Algorithm to total the combined length of segments

February 3, 2022

I am looking into this problem:

Let’s assume we have N segments on the X-axis with different start and end points. This is described with the next data structure:

[(start1, end1),..., (startN, endN)]

Now we want to calculate the whole size of such segments, but overlaps should be not be double counted.

Example

input: [(0,3),(1,2), (6,7)]
output: 4

Because segment (1,2) overlaps with segment (0,3), the distance between 0 and 3 is just 3, and then between 6 and 7 it is 1. So 3+1 = 4.

Question

Is there an algorithm to make this calculation for large input sizes?

>Solution :

You can proceed as follows:

Extract both coordinates of each pair and mark whether they end a segment (flag) or not (when they start one). Sort these new pairs (x, end). Then process them. When the coordinate starts a segment, push the coordinate on a stack. When it ends a segment, pop the corresponding start coordinate from the stack.
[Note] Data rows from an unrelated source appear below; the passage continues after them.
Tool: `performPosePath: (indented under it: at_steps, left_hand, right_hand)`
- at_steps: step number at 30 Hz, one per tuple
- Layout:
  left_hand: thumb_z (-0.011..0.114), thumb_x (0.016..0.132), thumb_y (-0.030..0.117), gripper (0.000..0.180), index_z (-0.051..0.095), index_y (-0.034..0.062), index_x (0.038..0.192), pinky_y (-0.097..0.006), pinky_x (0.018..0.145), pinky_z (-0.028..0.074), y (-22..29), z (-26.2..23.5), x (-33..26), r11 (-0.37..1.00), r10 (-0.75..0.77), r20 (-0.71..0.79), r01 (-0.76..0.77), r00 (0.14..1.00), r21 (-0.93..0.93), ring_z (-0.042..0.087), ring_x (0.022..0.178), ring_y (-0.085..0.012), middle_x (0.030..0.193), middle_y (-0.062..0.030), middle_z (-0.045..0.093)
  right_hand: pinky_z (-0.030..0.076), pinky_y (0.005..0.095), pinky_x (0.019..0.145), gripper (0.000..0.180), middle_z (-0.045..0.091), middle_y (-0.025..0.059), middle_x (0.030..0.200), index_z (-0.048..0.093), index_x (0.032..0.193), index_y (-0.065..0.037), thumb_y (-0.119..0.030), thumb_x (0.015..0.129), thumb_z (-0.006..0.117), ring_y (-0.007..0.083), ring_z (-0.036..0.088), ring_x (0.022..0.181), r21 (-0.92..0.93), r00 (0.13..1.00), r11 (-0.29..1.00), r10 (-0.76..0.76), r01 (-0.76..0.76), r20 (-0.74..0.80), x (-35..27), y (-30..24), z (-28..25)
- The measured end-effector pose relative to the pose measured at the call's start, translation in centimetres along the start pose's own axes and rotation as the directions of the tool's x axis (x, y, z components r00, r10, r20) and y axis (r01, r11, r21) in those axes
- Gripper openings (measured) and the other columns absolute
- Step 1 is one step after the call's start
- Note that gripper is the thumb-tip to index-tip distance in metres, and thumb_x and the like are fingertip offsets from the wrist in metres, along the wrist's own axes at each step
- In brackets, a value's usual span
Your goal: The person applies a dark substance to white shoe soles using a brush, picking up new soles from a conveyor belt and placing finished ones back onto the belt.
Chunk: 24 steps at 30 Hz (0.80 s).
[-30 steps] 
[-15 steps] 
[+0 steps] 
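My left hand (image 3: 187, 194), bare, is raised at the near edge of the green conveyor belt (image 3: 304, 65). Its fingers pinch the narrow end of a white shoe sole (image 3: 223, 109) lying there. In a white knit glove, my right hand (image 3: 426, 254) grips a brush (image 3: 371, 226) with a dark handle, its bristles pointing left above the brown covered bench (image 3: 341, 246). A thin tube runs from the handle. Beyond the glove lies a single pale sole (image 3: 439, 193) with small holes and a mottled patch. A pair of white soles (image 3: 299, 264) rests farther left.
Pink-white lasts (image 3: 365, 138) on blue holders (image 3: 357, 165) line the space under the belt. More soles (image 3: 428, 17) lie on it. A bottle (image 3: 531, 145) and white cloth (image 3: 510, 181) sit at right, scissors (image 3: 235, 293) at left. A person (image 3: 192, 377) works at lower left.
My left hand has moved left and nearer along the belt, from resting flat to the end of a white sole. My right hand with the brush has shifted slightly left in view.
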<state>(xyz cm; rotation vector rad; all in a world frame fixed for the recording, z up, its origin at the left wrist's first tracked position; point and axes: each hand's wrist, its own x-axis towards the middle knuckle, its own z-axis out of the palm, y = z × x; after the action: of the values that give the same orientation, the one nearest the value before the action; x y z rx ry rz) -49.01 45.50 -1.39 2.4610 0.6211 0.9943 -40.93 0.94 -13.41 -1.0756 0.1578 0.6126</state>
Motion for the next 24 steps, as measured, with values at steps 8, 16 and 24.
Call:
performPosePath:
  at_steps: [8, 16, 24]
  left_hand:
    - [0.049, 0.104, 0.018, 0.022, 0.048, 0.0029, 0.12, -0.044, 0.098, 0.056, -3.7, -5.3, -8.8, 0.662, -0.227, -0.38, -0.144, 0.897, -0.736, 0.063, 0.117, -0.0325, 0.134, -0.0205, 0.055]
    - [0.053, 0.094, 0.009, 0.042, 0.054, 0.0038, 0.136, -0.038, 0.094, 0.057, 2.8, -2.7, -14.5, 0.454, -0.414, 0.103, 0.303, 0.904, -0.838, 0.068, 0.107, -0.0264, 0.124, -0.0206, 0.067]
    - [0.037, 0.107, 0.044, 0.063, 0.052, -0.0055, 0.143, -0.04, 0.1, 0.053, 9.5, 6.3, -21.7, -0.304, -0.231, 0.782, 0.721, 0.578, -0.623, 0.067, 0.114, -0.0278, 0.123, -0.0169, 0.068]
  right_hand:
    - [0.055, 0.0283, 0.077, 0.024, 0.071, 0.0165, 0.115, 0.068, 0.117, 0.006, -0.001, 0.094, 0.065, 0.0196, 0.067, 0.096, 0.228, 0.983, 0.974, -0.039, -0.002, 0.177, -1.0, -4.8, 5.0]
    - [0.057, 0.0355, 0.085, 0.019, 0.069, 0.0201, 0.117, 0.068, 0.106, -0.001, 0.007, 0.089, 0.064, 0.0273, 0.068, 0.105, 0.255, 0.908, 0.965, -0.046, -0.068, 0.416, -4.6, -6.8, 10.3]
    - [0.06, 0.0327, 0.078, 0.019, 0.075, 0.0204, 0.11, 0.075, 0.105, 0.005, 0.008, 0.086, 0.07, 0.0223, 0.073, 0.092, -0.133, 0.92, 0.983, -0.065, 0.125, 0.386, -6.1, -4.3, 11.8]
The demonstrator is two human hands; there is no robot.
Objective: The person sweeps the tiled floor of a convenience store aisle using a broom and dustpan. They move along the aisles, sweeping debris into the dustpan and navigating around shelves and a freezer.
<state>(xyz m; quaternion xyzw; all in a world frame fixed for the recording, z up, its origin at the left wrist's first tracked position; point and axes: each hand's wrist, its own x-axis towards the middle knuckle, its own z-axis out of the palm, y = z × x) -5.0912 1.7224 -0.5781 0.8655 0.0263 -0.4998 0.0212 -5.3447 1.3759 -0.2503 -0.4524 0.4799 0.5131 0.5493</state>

If the stack is empty add the difference between end and start coordinate to the total:

lst = [(0,3),(1,2), (6,7)]

stack = []
total = 0
for x, end in sorted((x, i) for pair in lst for i, x in enumerate(pair)):
    if end:
        start = stack.pop()
        if not len(stack):
            total += x - start
    else:
        stack.append(x)

print(total)  # 4